- [What is required] From the line containing "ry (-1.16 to" down to the line containing "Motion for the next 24" in the records below, reproduce every line exactly, ends included, and omit all others.

Saved entries:
++++++++++++++++++++

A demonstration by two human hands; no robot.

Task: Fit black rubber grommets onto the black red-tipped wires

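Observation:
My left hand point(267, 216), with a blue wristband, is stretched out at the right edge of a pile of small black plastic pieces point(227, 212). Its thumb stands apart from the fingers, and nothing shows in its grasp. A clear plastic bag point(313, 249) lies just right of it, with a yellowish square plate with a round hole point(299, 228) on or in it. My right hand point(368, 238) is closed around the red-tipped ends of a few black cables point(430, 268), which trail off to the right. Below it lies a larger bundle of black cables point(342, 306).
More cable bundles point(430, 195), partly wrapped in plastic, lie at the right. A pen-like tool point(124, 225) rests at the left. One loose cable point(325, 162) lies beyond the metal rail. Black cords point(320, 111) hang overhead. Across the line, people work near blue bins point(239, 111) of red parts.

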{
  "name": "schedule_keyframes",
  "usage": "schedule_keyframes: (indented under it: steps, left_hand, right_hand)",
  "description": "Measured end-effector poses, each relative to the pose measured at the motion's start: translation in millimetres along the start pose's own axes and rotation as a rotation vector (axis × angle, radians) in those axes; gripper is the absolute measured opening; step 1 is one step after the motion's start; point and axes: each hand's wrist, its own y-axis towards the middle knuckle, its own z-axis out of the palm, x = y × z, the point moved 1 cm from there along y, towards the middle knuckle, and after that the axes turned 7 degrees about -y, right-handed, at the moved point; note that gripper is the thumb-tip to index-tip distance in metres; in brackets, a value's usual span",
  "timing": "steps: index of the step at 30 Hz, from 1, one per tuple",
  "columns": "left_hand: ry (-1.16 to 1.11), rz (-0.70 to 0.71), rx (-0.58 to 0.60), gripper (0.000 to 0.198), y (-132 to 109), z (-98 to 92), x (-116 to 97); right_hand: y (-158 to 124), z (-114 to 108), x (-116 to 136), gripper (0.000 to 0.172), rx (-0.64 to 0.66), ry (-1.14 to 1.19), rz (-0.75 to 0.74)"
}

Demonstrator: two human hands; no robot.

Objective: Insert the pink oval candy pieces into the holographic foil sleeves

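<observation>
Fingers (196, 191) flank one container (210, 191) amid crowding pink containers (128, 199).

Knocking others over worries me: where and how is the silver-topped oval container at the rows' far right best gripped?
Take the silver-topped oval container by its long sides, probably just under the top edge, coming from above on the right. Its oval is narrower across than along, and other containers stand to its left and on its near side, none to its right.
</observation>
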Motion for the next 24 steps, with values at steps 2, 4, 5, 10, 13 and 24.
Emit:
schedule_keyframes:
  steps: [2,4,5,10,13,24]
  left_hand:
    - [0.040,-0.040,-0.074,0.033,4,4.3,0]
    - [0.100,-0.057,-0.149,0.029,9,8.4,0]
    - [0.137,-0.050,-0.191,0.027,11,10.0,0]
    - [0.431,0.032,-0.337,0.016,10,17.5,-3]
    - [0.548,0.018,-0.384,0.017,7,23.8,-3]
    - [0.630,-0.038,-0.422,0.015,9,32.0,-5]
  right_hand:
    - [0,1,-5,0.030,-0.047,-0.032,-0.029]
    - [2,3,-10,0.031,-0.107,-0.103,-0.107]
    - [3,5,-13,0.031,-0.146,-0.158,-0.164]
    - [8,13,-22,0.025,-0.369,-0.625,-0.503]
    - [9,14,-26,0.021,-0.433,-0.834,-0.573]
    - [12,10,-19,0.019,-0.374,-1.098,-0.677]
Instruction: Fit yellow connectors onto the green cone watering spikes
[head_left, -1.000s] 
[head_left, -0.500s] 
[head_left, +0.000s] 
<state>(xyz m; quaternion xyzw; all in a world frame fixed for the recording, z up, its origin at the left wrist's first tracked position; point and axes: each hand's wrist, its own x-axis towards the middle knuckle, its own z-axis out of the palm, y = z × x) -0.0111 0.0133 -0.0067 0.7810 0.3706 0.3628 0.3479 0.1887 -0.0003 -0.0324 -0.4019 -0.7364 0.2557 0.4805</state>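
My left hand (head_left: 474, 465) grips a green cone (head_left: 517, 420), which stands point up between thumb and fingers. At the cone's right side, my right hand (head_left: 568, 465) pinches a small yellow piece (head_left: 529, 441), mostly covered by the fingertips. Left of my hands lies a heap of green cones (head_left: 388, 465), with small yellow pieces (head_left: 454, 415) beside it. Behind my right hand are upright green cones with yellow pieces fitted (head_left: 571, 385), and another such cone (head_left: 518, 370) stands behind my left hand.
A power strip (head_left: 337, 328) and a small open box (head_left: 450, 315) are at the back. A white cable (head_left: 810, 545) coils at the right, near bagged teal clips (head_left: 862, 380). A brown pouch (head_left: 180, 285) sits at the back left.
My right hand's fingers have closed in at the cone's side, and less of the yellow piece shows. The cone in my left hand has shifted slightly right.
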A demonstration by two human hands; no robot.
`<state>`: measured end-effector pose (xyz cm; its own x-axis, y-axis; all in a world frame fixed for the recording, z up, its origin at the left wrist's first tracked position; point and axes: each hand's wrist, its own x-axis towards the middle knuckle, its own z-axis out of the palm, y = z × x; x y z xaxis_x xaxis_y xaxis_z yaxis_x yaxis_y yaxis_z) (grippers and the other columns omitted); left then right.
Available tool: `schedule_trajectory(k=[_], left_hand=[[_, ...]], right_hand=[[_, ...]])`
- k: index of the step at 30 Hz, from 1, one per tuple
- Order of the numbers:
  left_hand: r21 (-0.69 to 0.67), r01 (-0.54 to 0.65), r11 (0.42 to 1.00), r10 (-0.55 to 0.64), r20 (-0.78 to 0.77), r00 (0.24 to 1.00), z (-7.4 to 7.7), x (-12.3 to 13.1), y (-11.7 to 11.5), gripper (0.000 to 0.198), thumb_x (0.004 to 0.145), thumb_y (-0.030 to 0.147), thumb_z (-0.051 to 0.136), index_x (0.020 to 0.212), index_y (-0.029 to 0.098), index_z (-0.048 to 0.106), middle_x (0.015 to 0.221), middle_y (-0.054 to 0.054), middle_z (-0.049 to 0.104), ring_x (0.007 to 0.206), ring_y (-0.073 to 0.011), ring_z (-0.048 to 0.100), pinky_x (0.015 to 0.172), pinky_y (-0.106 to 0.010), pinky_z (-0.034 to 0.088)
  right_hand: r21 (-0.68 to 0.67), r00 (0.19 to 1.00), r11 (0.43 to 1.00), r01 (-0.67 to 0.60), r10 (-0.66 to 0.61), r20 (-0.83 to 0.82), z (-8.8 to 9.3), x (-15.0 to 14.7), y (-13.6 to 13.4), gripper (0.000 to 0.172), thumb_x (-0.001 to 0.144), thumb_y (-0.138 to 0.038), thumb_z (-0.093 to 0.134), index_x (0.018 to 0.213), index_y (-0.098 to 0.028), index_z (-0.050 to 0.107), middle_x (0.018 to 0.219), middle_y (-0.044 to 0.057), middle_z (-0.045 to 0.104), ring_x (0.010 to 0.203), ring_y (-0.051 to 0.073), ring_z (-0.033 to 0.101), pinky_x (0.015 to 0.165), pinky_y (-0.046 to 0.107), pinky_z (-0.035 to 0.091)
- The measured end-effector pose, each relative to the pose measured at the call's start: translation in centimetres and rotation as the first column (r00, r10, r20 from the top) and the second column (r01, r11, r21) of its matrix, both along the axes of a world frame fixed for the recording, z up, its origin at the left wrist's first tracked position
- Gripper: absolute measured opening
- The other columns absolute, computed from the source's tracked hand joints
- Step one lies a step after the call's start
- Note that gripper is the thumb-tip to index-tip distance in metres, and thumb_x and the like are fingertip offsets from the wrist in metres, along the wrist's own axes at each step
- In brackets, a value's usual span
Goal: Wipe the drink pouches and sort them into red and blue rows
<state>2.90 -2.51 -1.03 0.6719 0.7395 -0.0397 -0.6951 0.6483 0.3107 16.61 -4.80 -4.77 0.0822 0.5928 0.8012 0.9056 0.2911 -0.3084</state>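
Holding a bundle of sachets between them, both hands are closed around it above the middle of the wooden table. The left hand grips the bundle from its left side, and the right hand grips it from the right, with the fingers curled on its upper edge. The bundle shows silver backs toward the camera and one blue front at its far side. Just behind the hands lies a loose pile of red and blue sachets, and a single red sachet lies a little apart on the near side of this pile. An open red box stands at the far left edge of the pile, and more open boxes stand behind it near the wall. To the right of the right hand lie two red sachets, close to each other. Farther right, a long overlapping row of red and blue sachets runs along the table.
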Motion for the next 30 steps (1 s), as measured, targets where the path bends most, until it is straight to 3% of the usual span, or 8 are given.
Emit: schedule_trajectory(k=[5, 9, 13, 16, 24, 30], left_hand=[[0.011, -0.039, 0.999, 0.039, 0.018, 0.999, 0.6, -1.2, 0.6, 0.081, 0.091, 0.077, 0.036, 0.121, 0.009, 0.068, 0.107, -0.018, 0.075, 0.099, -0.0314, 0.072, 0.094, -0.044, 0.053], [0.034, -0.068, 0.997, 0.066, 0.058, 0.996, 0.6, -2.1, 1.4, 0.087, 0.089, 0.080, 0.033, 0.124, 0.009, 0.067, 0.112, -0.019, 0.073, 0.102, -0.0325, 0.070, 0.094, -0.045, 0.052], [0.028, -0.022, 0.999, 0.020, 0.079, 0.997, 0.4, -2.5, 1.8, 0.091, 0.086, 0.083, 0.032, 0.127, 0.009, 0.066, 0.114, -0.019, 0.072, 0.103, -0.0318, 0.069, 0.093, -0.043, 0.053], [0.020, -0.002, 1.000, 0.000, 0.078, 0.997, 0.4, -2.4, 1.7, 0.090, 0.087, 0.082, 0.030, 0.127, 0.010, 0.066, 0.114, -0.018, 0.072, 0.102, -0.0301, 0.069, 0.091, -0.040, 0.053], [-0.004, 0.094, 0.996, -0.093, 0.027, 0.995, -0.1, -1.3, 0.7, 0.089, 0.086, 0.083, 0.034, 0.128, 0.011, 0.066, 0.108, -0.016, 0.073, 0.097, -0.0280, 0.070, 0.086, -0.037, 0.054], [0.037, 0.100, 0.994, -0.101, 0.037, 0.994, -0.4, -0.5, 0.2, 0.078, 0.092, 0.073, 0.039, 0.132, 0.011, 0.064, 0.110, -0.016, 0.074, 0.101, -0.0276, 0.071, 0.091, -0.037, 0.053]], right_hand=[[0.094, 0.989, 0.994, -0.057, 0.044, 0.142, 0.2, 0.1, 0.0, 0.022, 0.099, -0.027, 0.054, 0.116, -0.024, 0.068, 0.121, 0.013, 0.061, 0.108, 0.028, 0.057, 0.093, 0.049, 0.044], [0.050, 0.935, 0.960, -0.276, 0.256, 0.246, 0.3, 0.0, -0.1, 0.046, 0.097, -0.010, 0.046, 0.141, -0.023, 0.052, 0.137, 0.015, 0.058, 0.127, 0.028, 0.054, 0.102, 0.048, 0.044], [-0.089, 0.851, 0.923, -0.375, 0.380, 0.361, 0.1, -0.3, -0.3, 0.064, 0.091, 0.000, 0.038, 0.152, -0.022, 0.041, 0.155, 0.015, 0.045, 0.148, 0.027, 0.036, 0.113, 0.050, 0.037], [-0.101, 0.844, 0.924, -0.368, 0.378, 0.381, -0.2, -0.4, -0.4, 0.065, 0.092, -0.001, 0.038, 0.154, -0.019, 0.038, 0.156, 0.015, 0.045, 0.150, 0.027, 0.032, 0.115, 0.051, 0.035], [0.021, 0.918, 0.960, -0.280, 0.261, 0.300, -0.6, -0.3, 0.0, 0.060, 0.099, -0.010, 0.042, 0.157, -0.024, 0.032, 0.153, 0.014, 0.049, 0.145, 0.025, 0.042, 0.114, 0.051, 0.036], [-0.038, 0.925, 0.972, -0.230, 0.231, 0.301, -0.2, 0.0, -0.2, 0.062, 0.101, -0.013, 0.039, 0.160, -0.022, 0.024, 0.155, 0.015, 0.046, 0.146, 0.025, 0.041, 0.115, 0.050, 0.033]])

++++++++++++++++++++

- [Response to this exercise]
  "columns": "left_hand: ry (-1.16 to 1.11), rz (-0.70 to 0.71), rx (-0.58 to 0.60), gripper (0.000 to 0.198), y (-132 to 109), z (-98 to 92), x (-116 to 97); right_hand: y (-158 to 124), z (-114 to 108), x (-116 to 136), gripper (0.000 to 0.172), rx (-0.64 to 0.66), ry (-1.14 to 1.19), rz (-0.75 to 0.74)"
}

Demonstrator: two human hands; no robot.

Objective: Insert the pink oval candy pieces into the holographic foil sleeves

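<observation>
Fingers (196, 191) flank one container (210, 191) amid crowding pink containers (128, 199).

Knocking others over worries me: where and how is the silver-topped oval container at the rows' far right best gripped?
Take the silver-topped oval container by its long sides, probably just under the top edge, coming from above on the right. Its oval is narrower across than along, and other containers stand to its left and on its near side, none to its right.
</observation>
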Motion for the next 24 steps, with values at steps 2, 4, 5, 10, 13 and 24.

This concludes the output.